* COLLECTED MATERIAL *

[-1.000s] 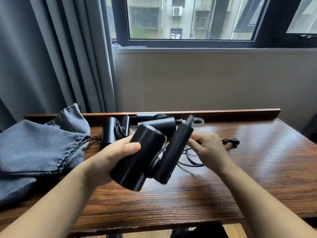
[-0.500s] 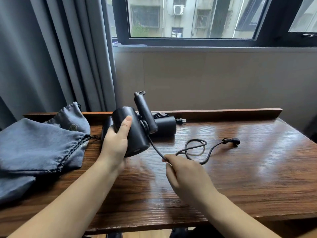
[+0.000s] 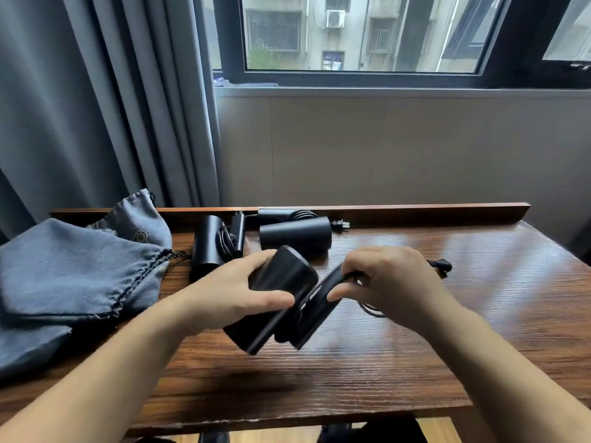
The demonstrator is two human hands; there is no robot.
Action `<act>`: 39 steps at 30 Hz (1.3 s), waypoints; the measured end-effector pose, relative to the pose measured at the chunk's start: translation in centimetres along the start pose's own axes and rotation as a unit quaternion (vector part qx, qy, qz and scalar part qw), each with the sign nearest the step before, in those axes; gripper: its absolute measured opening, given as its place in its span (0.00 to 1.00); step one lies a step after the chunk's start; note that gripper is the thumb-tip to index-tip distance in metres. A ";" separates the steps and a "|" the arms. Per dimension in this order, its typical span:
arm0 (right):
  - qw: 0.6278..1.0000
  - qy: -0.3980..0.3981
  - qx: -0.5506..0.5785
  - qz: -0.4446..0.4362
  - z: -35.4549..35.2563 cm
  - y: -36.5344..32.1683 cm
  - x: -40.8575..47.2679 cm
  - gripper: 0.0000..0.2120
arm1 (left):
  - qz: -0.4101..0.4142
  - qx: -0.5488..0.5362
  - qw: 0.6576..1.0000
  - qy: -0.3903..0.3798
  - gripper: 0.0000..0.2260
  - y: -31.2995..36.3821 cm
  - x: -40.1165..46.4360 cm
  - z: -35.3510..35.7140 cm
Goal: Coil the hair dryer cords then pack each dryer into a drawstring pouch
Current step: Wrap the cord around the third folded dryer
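Pouches (image 3: 76, 276), grey drawstring ones, lie heaped at the bench's (image 3: 479, 330) left end, the biggest things on the dark wood. Behind the hands, along the raised back rail, two black dryers rest: one (image 3: 208, 244) stands on end just right of the pouches with its cord bundled against it, the other (image 3: 295, 236) lies on its side with a coiled cord behind and its plug (image 3: 341, 224) poking out to the right. A third dryer (image 3: 281, 302) is held above the bench at centre, tilted, its handle (image 3: 315, 310) folded alongside the barrel. Left hand (image 3: 230, 292) grips the barrel, thumb along the near side and fingers wrapped behind. Right hand (image 3: 388, 279) has its fingers curled around the handle's top, where the cord (image 3: 371, 310) comes out; a loop of cord shows on the bench below the right wrist, and its plug end (image 3: 443, 266) lies just beyond the right hand.
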State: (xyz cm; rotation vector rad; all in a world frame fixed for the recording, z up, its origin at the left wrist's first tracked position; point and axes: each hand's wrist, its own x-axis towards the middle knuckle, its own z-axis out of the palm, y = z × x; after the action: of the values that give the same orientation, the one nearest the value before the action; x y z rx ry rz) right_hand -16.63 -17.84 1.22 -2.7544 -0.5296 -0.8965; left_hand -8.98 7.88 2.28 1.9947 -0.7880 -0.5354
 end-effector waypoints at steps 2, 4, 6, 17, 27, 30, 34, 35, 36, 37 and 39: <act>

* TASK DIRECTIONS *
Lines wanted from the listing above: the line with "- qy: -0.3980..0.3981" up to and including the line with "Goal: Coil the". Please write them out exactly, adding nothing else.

* EXERCISE SOLUTION *
  - qy: -0.3980..0.3981
  - qx: -0.5506..0.5785
  - qz: -0.4446..0.4362
  - z: -35.4549..35.2563 cm
  - y: -36.5344..32.1683 cm
  - x: -40.8575..47.2679 cm
  - gripper: 0.0000..0.2120
arm1 (left):
  - qz: -0.4101..0.4142
  - qx: -0.5488..0.5362
  - qw: 0.6576..1.0000
  - qy: -0.3903..0.3798
  - gripper: 0.0000..0.2260
  - y: -31.2995..36.3821 cm
  - x: -40.1165..46.4360 cm
  - z: -35.3510..35.7140 cm
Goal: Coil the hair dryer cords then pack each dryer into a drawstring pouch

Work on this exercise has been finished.